Small reductions in childhood measles vaccinations in the United States would produce disproportionately large increases in the number of measles cases and in related public health costs, according to a new study by researchers at the Stanford University School of Medicine and Baylor College of Medicine.

Image/TDH
Image/TDH

A 5 percent drop in the number of children ages 2 to 11 inoculated against the measles, mumps and rubella would triple the number of annual measles cases in this age group, the study found. The MMR vaccine is an inoculation against the three diseases.

The additional measles cases would increase annual public health expenditures by at least $2.1 million, or $20,000 per case of measles.

The study was published July 24 in JAMA Pediatrics.

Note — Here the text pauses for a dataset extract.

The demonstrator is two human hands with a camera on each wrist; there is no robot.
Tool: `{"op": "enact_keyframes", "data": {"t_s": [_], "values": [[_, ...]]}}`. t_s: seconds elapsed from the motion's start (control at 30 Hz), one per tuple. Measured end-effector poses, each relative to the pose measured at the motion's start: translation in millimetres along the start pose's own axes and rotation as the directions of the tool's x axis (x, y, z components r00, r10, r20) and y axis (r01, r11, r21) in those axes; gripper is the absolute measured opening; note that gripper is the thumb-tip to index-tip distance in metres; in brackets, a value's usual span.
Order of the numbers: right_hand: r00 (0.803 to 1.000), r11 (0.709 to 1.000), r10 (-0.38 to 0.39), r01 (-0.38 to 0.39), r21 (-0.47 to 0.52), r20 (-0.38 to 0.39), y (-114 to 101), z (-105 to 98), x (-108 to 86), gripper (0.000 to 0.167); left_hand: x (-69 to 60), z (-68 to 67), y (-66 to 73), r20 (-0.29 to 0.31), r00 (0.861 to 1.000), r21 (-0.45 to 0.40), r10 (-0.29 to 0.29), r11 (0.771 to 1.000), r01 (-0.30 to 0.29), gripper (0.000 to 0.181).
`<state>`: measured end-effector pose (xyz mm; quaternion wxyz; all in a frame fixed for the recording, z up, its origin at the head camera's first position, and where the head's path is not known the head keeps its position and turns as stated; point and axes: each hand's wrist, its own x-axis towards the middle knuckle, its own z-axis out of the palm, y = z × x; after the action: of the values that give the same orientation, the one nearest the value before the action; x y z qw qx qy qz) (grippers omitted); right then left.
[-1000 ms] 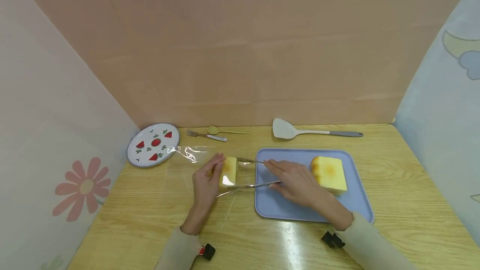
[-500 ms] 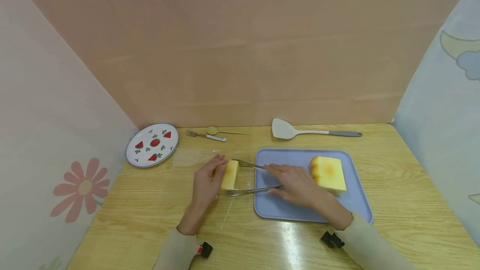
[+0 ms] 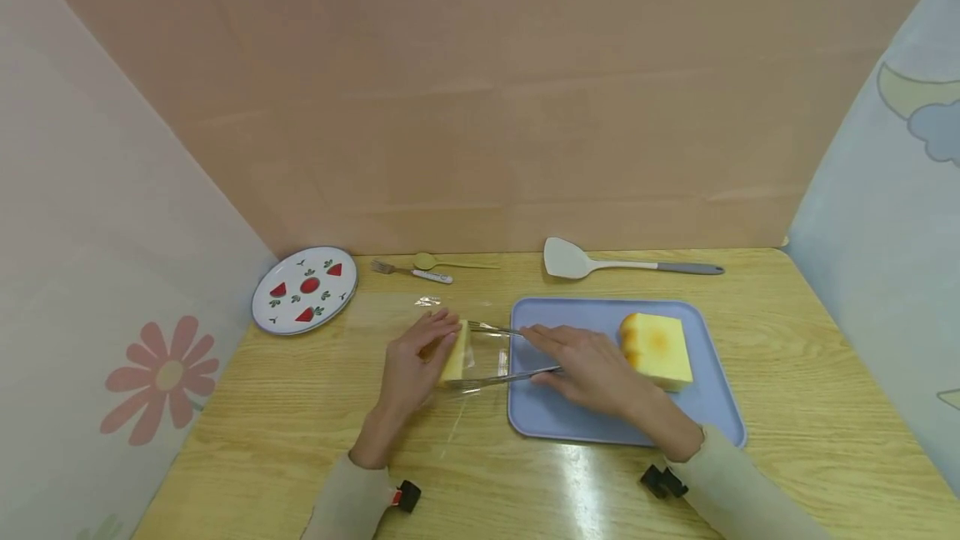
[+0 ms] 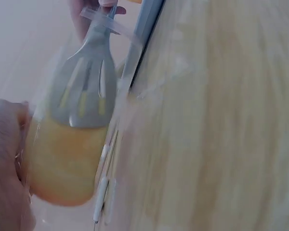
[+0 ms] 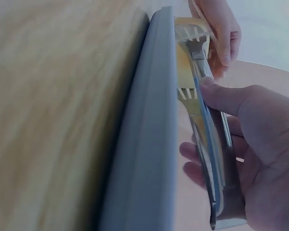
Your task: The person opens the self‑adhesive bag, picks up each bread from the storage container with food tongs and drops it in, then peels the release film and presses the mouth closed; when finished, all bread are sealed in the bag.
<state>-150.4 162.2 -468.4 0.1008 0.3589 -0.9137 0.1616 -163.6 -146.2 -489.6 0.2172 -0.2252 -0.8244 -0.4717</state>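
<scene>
My left hand (image 3: 412,361) holds a yellow slice of sponge cake (image 3: 455,358) through a clear plastic bag (image 3: 487,350), left of the tray. From the right, my right hand (image 3: 588,365) grips metal tongs (image 3: 517,376), whose slotted ends reach into the bag on either side of the cake. The left wrist view shows one slotted end (image 4: 84,91) lying over the browned cake (image 4: 62,159), with the left fingers beside it. Thumb and fingers lie on opposite arms of the tongs (image 5: 214,130) in the right wrist view. The bag's exact outline is hard to see.
A blue tray (image 3: 585,427) bears a larger block of sponge cake (image 3: 658,348). Behind lie a white spatula (image 3: 570,259), a small fork (image 3: 412,272) and a yellow spoon (image 3: 427,261). A plate with strawberry patterns (image 3: 273,307) stands at the left wall.
The tongs' arms spread apart around the cake, then came slightly closer together. The left fingers have shifted a little right over the cake, and less of it shows. The tray has not moved.
</scene>
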Motion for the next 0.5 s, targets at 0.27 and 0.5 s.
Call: {"op": "enact_keyframes", "data": {"t_s": [0.27, 0.5], "values": [[0.993, 0.998, 0.051, -0.056, 0.042, 0.105, -3.9, 0.9, 0.6, 0.075, -1.3, 5.3, 0.1, -0.048, 0.998, -0.095, -0.047, 0.995, 0.042, 0.014], [0.984, 0.987, 0.123, -0.136, 0.09, 0.132, -5.3, -1.3, -0.4, 0.098, -0.5, 0.1, -1.8, 0.018, 1.0, 0.005, -0.018, 1.0, 0.018, 0.013]]}}
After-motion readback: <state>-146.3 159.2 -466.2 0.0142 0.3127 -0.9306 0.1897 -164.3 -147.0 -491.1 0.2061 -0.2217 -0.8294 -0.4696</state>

“We focused on measles as a case example of the effects of declining vaccine coverage because it is highly infectious,” said Nathan Lo, the study’s lead author and an MD-PhD student at Stanford. “It’s likely to be the first infectious disease causing outbreaks if vaccination declines.”

Lo said he hopes the findings will be considered by state legislators making decisions about vaccination policy.

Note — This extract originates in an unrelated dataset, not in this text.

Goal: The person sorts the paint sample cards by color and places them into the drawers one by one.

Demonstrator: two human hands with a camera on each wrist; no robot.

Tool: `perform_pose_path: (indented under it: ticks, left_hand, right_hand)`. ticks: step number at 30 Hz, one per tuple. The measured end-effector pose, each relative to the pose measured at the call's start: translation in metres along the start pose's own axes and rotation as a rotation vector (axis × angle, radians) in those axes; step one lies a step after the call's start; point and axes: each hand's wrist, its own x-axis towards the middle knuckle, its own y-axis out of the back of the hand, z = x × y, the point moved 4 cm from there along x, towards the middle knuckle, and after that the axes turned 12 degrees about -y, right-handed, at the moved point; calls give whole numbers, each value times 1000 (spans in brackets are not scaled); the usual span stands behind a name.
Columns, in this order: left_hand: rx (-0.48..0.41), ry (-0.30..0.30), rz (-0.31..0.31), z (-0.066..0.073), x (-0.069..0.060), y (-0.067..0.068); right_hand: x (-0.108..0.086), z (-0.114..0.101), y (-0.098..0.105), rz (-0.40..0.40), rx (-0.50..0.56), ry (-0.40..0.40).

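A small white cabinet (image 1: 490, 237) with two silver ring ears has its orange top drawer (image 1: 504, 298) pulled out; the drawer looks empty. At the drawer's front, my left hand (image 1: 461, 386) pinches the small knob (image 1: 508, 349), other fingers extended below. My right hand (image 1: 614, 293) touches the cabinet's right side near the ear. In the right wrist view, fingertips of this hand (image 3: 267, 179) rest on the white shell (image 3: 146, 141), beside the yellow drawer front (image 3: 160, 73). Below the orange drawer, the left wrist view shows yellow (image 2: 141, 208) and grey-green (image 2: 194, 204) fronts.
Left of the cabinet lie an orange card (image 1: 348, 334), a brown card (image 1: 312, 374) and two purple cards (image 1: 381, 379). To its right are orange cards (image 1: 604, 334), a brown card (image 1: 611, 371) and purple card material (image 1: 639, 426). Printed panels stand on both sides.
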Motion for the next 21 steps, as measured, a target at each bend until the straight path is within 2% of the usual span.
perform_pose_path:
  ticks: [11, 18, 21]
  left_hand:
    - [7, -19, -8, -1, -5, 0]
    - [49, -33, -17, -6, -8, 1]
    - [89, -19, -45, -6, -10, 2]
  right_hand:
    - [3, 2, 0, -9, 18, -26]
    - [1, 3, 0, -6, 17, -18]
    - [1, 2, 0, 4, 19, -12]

“I think our study is a wake-up call for what we can expect in the coming months and years as vaccine coverage rates continue to decline in the 18 states that now allow non-medical or philosophical belief exemptions,” said senior author Peter Hotez, MD, PhD, dean of the National School of Tropical Medicine at Baylor.

Across the country, several regions are near the threshold of 90 to 95 percent vaccine coverage needed to prevent measles outbreaks. The new study predicts a sharp rise in measles cases if vaccination further declines.